On Friday, I’ll be leaving town for two weeks. It’s the same trip we make every summer.
It is one of the unanticipated downsides to moving here. When we lived within a few hours of our parents and siblings, we took vacations every year. Since moving here, we’ve used our vacation time and funds to visit our families.
At first, we tried to invite them to come here, or plan joint trips. That worked exactly once with each parental set, but at least we were able to visit the Grand Canyon and Mt. Rushmore before our parents decided we live too far away for them to travel here again.
So every year for almost a decade, sometimes more than once a year, we pile into the car and make the trip from Colorado to Maryland. I love my family, but these trips are not vacations. They’re visitations.

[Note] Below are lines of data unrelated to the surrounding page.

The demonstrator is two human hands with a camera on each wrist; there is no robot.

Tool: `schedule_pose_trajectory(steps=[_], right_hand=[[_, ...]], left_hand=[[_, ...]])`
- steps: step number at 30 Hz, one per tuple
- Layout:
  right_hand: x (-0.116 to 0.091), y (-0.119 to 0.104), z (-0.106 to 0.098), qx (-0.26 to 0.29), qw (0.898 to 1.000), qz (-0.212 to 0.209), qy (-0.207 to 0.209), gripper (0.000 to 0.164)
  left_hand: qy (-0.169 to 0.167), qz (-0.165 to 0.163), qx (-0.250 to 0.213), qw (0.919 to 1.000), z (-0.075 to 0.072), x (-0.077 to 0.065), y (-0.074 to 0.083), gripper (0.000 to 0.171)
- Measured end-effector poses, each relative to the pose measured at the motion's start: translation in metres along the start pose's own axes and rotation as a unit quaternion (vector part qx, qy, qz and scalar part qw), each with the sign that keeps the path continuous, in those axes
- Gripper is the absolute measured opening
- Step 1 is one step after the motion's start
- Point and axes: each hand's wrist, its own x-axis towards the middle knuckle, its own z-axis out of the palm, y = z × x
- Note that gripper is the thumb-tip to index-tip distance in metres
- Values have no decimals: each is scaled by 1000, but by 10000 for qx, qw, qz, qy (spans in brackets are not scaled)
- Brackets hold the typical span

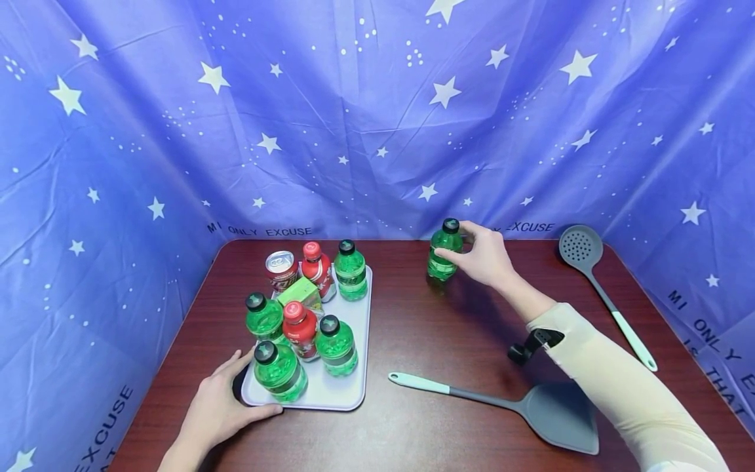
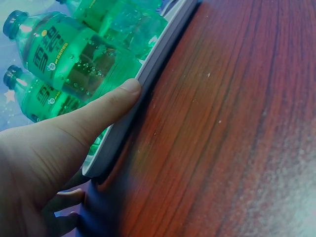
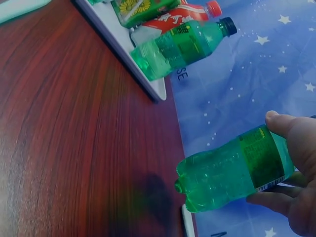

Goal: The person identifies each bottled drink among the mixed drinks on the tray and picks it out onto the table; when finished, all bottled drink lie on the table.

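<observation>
My right hand (image 1: 486,255) grips a green soda bottle (image 1: 442,254) with a black cap, thumb on one side and fingers on the other. In the right wrist view the bottle's base hangs above the table. At the near left corner of a white tray (image 1: 330,395) is my left hand (image 1: 217,403). Its straight thumb touches the front rim in the left wrist view; the other fingers lie along the left side, partly hidden. Several more green soda bottles (image 1: 335,347) stand on the tray, with two red bottles (image 1: 301,331), a can (image 1: 282,270) and a green box (image 1: 300,295).
A grey spatula (image 1: 560,416) with a mint handle lies in front, partly under the right forearm. Along the right side lies a slotted skimmer (image 1: 580,246). A starry blue cloth (image 1: 377,118) hangs behind and beside the brown table (image 1: 401,328).
</observation>
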Motion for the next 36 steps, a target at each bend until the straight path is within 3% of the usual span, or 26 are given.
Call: schedule_pose_trajectory(steps=[15,36], right_hand=[[-6,19,-3,-341,9993,80,153,41],[-12,29,8,-120,9989,460,24,49]], left_hand=[[25,38,-21,10000,-1,-1,2,125],[-85,-114,-33,9999,-2,-1,2,125]])
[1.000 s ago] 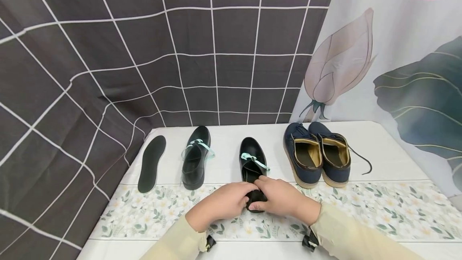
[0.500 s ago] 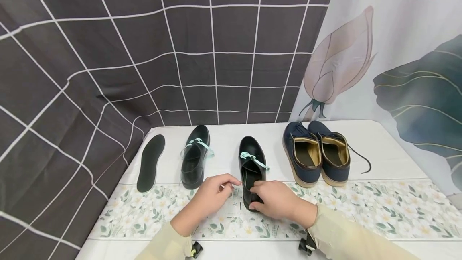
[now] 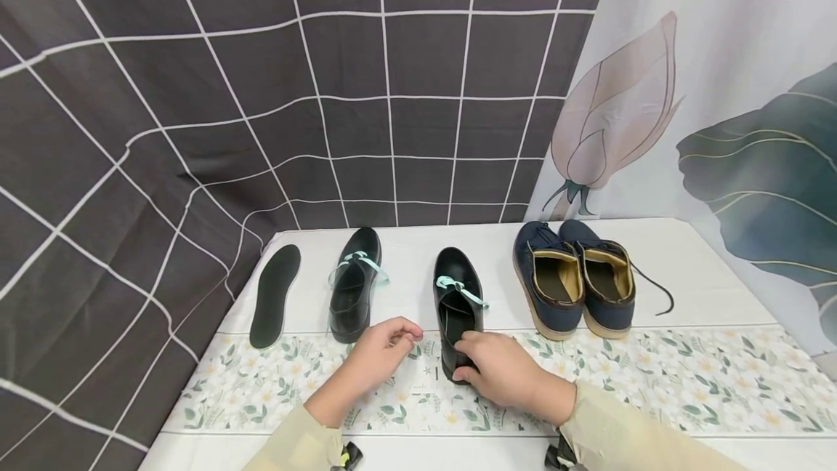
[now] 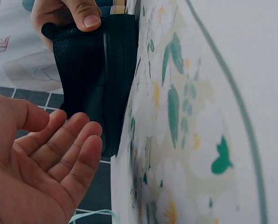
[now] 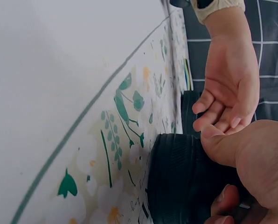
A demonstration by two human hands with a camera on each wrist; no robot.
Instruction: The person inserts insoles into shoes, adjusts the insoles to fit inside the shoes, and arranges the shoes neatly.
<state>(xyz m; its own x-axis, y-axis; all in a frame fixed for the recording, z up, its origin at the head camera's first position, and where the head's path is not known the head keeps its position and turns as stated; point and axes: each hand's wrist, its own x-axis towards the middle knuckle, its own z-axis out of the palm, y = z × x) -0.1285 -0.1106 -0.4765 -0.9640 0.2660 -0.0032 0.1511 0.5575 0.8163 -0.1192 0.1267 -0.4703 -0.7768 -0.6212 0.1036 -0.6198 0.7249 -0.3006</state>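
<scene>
A black leather shoe [image 3: 458,271] with a mint-green lace stands on the floral band of the tabletop, toe pointing away. My right hand [image 3: 500,369] grips its heel end from the right, thumb at the back and fingers over the opening's side. The right wrist view shows the thumb pressed on the heel of the black shoe [image 5: 176,179]. To the left of that shoe, my left hand [image 3: 382,347] hovers with relaxed, slightly bent fingers and holds nothing. In the left wrist view the left palm [image 4: 41,172] faces up, beside the shoe.
A matching black shoe [image 3: 356,286] with a mint lace stands further left, near a dark insole [image 3: 275,296] lying flat. On the right is a pair of navy shoes [image 3: 556,311] with tan lining, one dark lace trailing on the white tabletop [image 3: 700,275]. Grid-patterned cloth [image 3: 425,129] hangs behind.
My left hand has come away from the shoe's heel and moved left. The right hand stays on the heel, and the shoe's opening is now more exposed.
</scene>
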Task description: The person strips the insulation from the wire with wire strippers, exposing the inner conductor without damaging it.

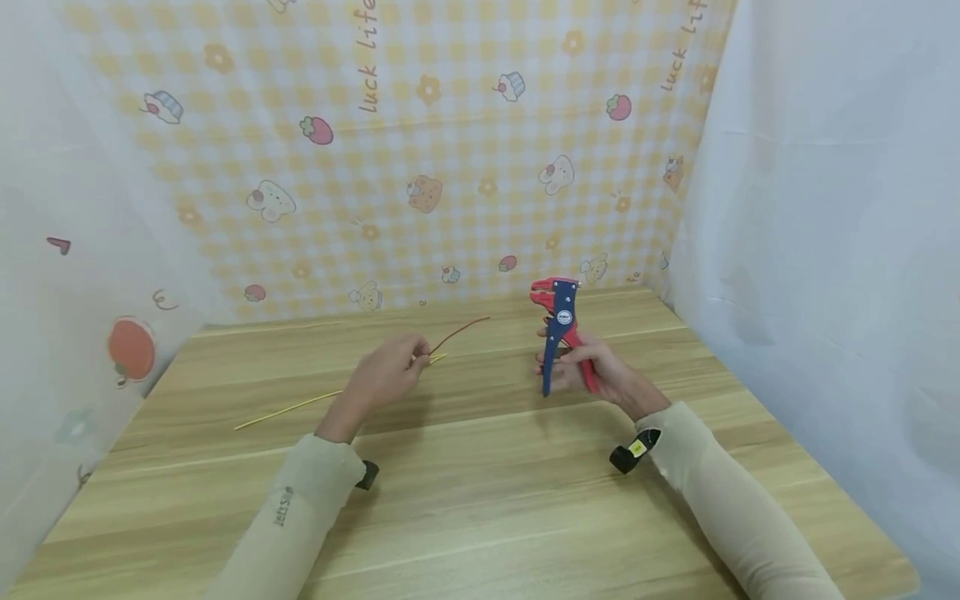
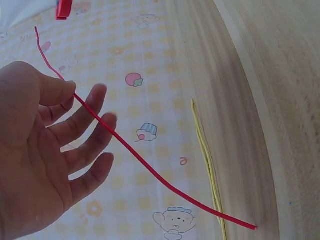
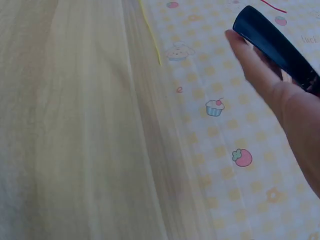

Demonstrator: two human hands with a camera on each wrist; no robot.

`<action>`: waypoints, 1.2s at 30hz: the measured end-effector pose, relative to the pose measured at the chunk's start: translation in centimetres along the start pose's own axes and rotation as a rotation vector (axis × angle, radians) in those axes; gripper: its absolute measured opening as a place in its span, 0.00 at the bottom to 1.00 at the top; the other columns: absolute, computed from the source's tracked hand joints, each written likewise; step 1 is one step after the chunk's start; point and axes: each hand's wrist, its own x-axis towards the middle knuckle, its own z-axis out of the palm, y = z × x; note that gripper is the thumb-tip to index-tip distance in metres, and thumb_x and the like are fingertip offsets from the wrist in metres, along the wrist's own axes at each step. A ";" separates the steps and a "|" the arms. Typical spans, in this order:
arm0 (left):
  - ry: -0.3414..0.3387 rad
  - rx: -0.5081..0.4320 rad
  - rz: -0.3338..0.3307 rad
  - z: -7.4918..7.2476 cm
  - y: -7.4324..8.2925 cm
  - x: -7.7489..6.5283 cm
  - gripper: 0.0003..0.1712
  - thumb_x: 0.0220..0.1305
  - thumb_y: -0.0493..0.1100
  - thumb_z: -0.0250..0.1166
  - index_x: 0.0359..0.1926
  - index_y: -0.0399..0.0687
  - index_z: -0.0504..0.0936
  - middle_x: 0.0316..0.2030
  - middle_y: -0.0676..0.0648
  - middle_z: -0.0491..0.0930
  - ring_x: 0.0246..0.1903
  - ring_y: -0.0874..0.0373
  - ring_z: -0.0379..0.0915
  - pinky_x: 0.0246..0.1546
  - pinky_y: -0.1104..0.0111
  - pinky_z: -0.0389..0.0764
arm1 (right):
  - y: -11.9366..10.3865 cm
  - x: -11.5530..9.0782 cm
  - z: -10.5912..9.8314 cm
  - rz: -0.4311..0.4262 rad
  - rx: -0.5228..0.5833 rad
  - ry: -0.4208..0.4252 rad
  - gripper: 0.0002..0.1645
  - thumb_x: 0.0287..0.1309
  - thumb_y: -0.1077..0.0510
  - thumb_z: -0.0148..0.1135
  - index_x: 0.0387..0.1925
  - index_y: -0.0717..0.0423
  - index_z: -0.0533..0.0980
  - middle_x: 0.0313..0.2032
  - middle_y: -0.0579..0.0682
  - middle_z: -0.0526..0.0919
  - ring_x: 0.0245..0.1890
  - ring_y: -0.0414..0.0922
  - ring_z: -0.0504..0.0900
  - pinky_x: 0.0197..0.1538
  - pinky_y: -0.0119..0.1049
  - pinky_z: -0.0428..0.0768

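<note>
My left hand (image 1: 386,371) pinches a thin red wire (image 1: 459,331) between thumb and index finger. In the left wrist view the wire (image 2: 145,162) slants across the loosely bent other fingers, with both ends free. Under that hand a yellow wire (image 1: 288,408) lies on the table; the left wrist view shows the yellow wire (image 2: 207,155) doubled back into a narrow bend. My right hand (image 1: 592,367) grips a blue and red wire stripper (image 1: 562,312) by its handles, held upright with its red head pointing left. Just one dark handle (image 3: 272,45) shows in the right wrist view.
A wood-grain table (image 1: 480,517) spans the space below both hands. Behind it hangs a yellow checked cloth (image 1: 465,125) with cartoon prints. White cloth stands at either side, the right cloth (image 1: 832,208) close to the table's right edge.
</note>
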 end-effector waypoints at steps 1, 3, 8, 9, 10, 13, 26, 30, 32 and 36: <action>-0.005 -0.007 0.000 0.0 0.1 0.0 0.07 0.74 0.41 0.56 0.44 0.44 0.78 0.39 0.48 0.83 0.33 0.56 0.76 0.30 0.63 0.78 | 0.1 0.0 0.1 0.001 0.019 -0.036 0.32 0.63 0.74 0.34 0.68 0.58 0.55 0.47 0.60 0.75 0.51 0.56 0.80 0.54 0.56 0.77; -0.017 -0.018 0.003 -0.1 0.2 0.1 0.07 0.74 0.42 0.55 0.45 0.45 0.77 0.37 0.49 0.85 0.30 0.58 0.76 0.27 0.65 0.76 | 0.2 0.0 0.3 -0.005 0.031 -0.084 0.32 0.63 0.73 0.37 0.67 0.54 0.57 0.48 0.60 0.73 0.50 0.55 0.78 0.54 0.54 0.77; 0.002 -0.018 0.017 -0.2 0.6 0.2 0.07 0.74 0.42 0.54 0.46 0.46 0.76 0.36 0.49 0.85 0.27 0.61 0.76 0.23 0.68 0.74 | 0.9 0.2 0.7 -0.016 0.029 -0.118 0.32 0.59 0.71 0.42 0.63 0.48 0.63 0.49 0.59 0.72 0.48 0.53 0.77 0.53 0.48 0.76; 0.011 -0.018 0.017 -0.2 0.7 0.2 0.07 0.74 0.42 0.54 0.46 0.46 0.76 0.36 0.49 0.85 0.27 0.61 0.76 0.23 0.68 0.74 | 1.1 0.2 0.7 -0.013 0.025 -0.127 0.32 0.58 0.72 0.42 0.63 0.48 0.63 0.49 0.60 0.73 0.48 0.53 0.77 0.54 0.48 0.76; 0.018 -0.019 0.017 -0.2 0.8 0.2 0.07 0.74 0.42 0.54 0.46 0.47 0.76 0.36 0.50 0.85 0.27 0.61 0.76 0.22 0.68 0.75 | 1.3 0.2 0.8 -0.012 0.020 -0.140 0.33 0.57 0.72 0.41 0.63 0.48 0.62 0.49 0.60 0.74 0.49 0.53 0.78 0.55 0.47 0.75; 0.022 -0.034 0.012 -0.2 1.2 0.2 0.07 0.74 0.42 0.54 0.46 0.47 0.77 0.35 0.50 0.85 0.28 0.61 0.77 0.23 0.67 0.75 | 2.0 0.1 1.1 0.004 -0.008 -0.189 0.32 0.58 0.72 0.38 0.63 0.49 0.61 0.47 0.58 0.77 0.49 0.51 0.78 0.56 0.45 0.74; 0.059 -0.040 0.040 -0.2 1.8 0.0 0.08 0.74 0.42 0.55 0.47 0.46 0.78 0.34 0.51 0.85 0.30 0.59 0.81 0.23 0.68 0.77 | 4.1 1.2 2.3 -0.032 -0.092 -0.218 0.13 0.63 0.67 0.38 0.45 0.61 0.69 0.33 0.49 0.76 0.37 0.47 0.79 0.53 0.49 0.77; 0.079 -0.039 0.042 -0.3 1.8 0.0 0.08 0.74 0.42 0.56 0.48 0.46 0.78 0.37 0.48 0.86 0.31 0.58 0.82 0.21 0.69 0.76 | 4.3 1.3 2.6 -0.037 -0.149 -0.130 0.11 0.63 0.68 0.37 0.43 0.61 0.67 0.31 0.48 0.75 0.34 0.45 0.78 0.48 0.46 0.79; 0.085 -0.034 0.039 -0.3 1.8 0.1 0.08 0.74 0.42 0.56 0.48 0.47 0.79 0.38 0.48 0.86 0.30 0.58 0.82 0.21 0.69 0.76 | 4.3 1.3 2.6 -0.036 -0.169 -0.095 0.11 0.62 0.67 0.37 0.42 0.60 0.66 0.31 0.48 0.75 0.33 0.45 0.77 0.46 0.44 0.79; 0.092 -0.021 0.048 -0.2 1.8 0.2 0.08 0.74 0.43 0.56 0.49 0.48 0.79 0.39 0.48 0.86 0.28 0.60 0.80 0.22 0.68 0.76 | 4.3 1.3 2.6 -0.036 -0.189 -0.108 0.12 0.63 0.67 0.38 0.42 0.60 0.68 0.30 0.49 0.76 0.31 0.45 0.77 0.45 0.43 0.79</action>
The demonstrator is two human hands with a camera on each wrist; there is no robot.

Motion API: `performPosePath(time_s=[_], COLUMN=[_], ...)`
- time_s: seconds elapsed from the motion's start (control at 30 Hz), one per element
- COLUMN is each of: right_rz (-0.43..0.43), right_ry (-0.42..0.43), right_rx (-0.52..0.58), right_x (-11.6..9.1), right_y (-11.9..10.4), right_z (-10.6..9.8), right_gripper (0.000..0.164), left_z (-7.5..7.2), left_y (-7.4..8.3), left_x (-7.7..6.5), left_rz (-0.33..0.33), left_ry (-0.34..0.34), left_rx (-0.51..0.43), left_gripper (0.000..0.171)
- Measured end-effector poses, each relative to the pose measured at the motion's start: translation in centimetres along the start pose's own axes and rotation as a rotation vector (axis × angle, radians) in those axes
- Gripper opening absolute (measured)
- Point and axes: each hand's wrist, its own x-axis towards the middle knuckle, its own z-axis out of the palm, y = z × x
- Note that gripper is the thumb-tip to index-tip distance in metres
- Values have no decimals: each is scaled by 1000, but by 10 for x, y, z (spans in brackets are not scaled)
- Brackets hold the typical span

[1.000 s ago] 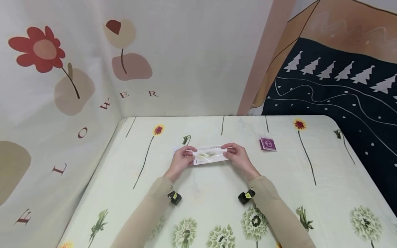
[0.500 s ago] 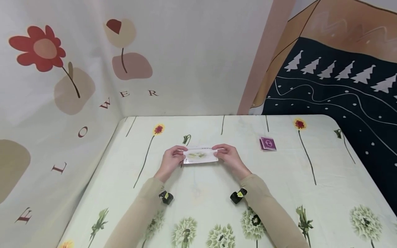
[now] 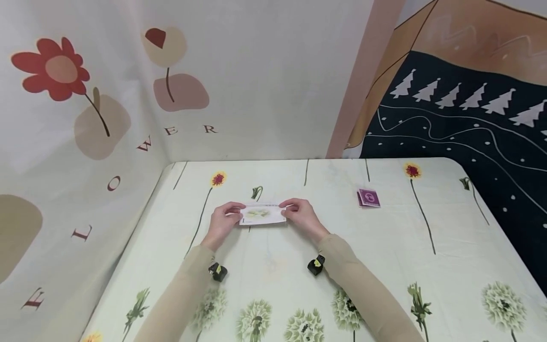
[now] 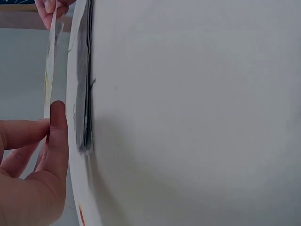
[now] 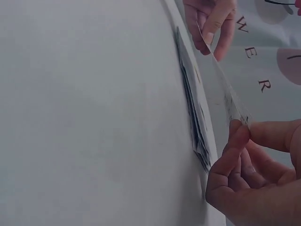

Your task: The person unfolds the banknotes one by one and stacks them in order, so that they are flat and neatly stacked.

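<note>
A pale banknote, with a greenish picture and a figure 1 in its corner, is stretched between the two hands. My left hand pinches its left end between thumb and fingers. At the other end my right hand pinches it the same way. Both wrist views show the note edge-on. Just below it, a flat stack of folded-looking paper lies on the cloth. From the right wrist side the stack shows several layers. In the head view the held note and hands hide most of this stack.
A small purple folded packet lies to the right of the hands. The table is covered by a flower-print cloth. Printed curtains hang behind and at the left; a dark tree-print cloth is at the right.
Both hands have moved left together with the banknote stretched between them. The purple packet has stayed in place.
</note>
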Motion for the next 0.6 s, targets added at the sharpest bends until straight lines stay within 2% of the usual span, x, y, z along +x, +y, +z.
performPosePath(time_s=[0.2,0.43,0.6], right_rz=[2,7,2], right_ry=[-42,-95,-115], right_rx=[-100,-212,-254], right_x=[4,9,11], right_y=[-6,-5,-3], right_z=[4,5,6], right_gripper=[16,16,17], left_z=[-5,-8,-9], left_y=[-3,-9,-7], left_x=[3,7,8], left_rz=[13,-51,-46], left_ry=[6,-52,-73], left_rx=[118,82,110], left_gripper=[25,25,24])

Yesterday, I spent hours selecting and putting audio books on hold. Nearly a dozen of them. Because there is nothing worse than driving 26 hours on route 70 without books.
Sometimes we drive straight through, not even stopping for the night. By we, I mean my husband; I barely drive. Sometimes we try to break the monotony by getting off the beaten path for at least part of the drive.
One year we visited Rocky Ridge, the home Almanzo Wilder built for Laura Ingalls Wilder, and another time we stopped by the site of the Little House on the Prairie. Well, my daughter and I toured Rocky Ridge; my husband and son walked the dogs.
Last year my husband and daughter visited the Grave Creek Mounds in WV while I walked the dog around the fence line.
Another year we stopped in Columbus, Ohio and saw a replica of the Santa Maria. It was early Sunday morning, so we walked the dogs around the park while looking the ship. It, like the Dunkin Donuts we were seeking, was closed on Sunday mornings.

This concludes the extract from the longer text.